REQUIRED WORK: Give back the listing word for word, from top to bottom.

DATA EXCERPT:
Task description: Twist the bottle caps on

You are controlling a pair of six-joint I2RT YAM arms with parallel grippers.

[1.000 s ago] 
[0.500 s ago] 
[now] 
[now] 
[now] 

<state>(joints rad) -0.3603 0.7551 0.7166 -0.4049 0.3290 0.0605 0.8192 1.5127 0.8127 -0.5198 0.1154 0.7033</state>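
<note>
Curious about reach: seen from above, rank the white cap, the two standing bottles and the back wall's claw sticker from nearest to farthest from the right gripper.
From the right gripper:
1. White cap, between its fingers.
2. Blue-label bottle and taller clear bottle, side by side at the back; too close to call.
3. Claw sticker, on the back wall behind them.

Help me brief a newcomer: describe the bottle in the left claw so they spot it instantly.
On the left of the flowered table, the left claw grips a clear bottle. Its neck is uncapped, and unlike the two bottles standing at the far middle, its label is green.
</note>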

ANSWER SPACE:
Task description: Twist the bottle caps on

You are controlling a pair of six-joint I2RT YAM arms with parallel grippers.

[1.000 s ago] 
[0.500 s ago] 
[now] 
[now] 
[now] 

<state>(joints rad) -0.3603 0.7551 0.7166 -0.4049 0.3290 0.0605 0.8192 1.5127 0.8127 -0.5198 0.1154 0.7033</state>
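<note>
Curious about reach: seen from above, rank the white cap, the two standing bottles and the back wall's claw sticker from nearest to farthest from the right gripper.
From the right gripper:
1. White cap, between its fingers.
2. Blue-label bottle and taller clear bottle, side by side at the back; too close to call.
3. Claw sticker, on the back wall behind them.

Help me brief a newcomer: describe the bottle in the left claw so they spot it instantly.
On the left of the flowered table, the left claw grips a clear bottle. Its neck is uncapped, and unlike the two bottles standing at the far middle, its label is green.
</note>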

This output is now finished.